#### [PROBLEM DESCRIPTION]
Print, word for word, every line from the beginning of the listing up to and including the line with "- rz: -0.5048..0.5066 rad". Pictures are to be excluded.

[Start of Attachment]

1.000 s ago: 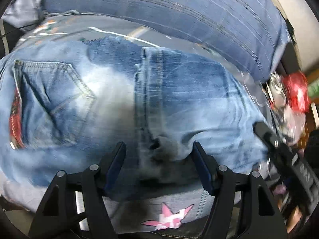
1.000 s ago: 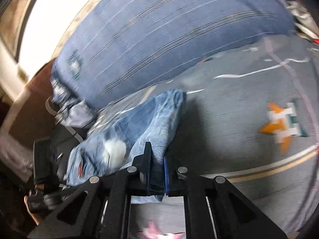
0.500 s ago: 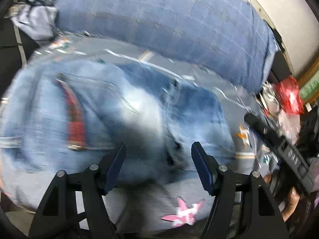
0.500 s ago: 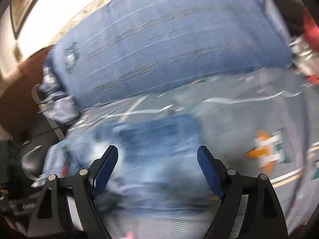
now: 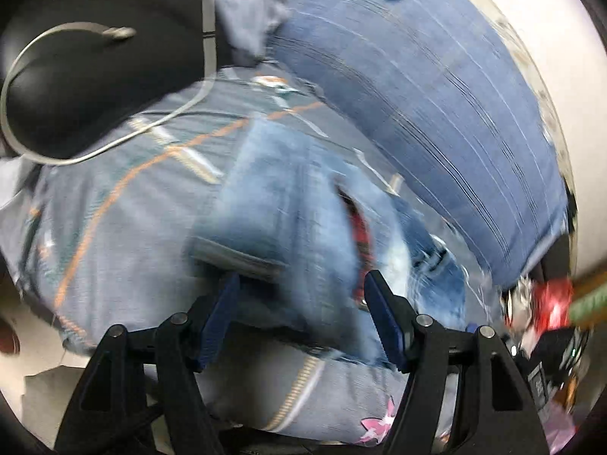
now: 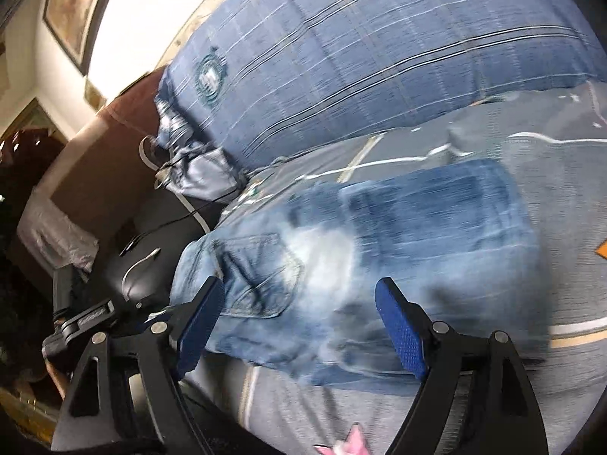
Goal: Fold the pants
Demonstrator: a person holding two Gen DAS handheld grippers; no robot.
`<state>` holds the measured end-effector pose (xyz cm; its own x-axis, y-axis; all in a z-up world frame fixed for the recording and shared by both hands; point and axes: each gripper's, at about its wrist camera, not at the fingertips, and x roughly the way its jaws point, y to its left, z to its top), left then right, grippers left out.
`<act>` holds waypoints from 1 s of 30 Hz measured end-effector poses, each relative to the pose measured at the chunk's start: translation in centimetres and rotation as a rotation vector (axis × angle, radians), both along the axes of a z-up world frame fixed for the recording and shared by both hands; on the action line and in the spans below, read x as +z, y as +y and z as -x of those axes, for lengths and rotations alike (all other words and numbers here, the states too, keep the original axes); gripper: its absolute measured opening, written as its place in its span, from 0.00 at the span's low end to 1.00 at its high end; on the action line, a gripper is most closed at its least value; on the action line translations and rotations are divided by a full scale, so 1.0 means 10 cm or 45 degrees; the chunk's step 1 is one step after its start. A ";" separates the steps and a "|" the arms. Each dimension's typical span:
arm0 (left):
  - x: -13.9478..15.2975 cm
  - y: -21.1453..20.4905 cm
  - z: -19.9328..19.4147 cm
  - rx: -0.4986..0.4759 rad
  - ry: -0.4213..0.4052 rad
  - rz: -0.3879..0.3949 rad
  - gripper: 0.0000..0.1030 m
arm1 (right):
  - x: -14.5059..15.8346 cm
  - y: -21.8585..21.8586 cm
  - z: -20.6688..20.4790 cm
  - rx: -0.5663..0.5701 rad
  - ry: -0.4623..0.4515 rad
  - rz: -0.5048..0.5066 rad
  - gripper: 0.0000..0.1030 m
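Pants: light-blue denim jeans [image 6: 364, 265] lie folded into a compact block on the grey patterned bedspread [image 6: 561, 204], just in front of the big blue striped pillow [image 6: 379, 49]
Back pocket: faces up at the block's left end in the right wrist view [image 6: 261, 276]; a red patch [image 5: 358, 235] shows in a gap of the denim in the left wrist view
Left gripper [image 5: 303, 316]: fingers spread wide, nothing held; the folded denim lies between and beyond the blue pads [image 5: 381, 320], though blur leaves it unclear whether they touch the cloth
Right gripper [image 6: 299, 326]: fingers spread apart and empty, hanging over the near edge of the jeans
Left of the bed: a black rounded object with a white cable [image 5: 76, 76]
Right of the bed: red and black clutter [image 5: 550, 303], too blurred to name
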<state>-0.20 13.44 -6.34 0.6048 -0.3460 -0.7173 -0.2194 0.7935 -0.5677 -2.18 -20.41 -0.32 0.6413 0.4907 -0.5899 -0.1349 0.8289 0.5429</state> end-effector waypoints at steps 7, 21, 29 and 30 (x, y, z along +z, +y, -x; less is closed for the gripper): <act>-0.14 0.22 -0.03 0.070 0.077 0.048 0.67 | 0.06 0.89 -0.29 0.270 0.028 0.025 0.80; -0.56 0.32 -0.12 0.090 0.274 0.165 0.67 | -0.48 1.74 -0.37 0.315 0.133 0.400 0.77; -0.55 0.31 -0.28 0.108 0.291 0.156 0.57 | -0.24 1.47 -0.31 0.260 0.060 0.139 0.77; -0.55 0.31 -0.28 0.113 0.292 0.153 0.57 | -0.22 1.48 -0.29 0.256 0.049 0.142 0.77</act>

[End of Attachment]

#### [COMPLETED TASK]
1.000 s ago: 
1.000 s ago: 
0.500 s ago: 
0.500 s ago: 
now: 
now: 
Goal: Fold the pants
Demonstrator: a person holding two Gen DAS handheld grippers; no robot.
`<state>` holds the measured end-effector pose (xyz cm; its own x-axis, y-axis; all in a z-up world frame fixed for the recording and shared by both hands; point and axes: each gripper's, at about its wrist camera, not at the fingertips, and x roughly the way its jaws point, y to its left, z to its top), left then right, grippers left out.
`<act>` holds waypoints from 1 s of 30 Hz measured end-effector poses, each relative to the pose measured at the chunk's start: translation in centimetres and rotation as a rotation vector (axis × angle, radians), both along the axes of a z-up world frame fixed for the recording and shared by both hands; on the action line and in the spans below, read x as +z, y as +y and z as -x of those axes, for lengths and rotations alike (all other words and numbers here, the states too, keep the original axes); gripper: its absolute measured opening, written as its place in its span, from 0.00 at the span's low end to 1.00 at its high end; on the action line, a gripper is most closed at its least value; on the action line translations and rotations are divided by a full scale, so 1.0 means 10 cm or 45 degrees; the chunk's step 1 is one step after its start. A ";" separates the steps and a "|" the arms. Each dimension's typical span:
arm0 (left):
  - x: -13.9478..15.2975 cm
  - y: -21.1453..20.4905 cm
  - z: -19.9328..19.4147 cm
  - rx: -0.4986..0.4759 rad
  - ry: -0.4213..0.4052 rad
  - rz: -0.3879..0.3949 rad
  - gripper: 0.0000..0.1030 m
arm1 (right):
  - x: -14.5059..15.8346 cm
  - y: -21.8585..21.8586 cm
  - z: -20.6688..20.4790 cm
  - rx: -0.5663..0.5701 rad
  - ry: -0.4623..0.4515 rad
  - rz: -0.5048..0.5066 rad

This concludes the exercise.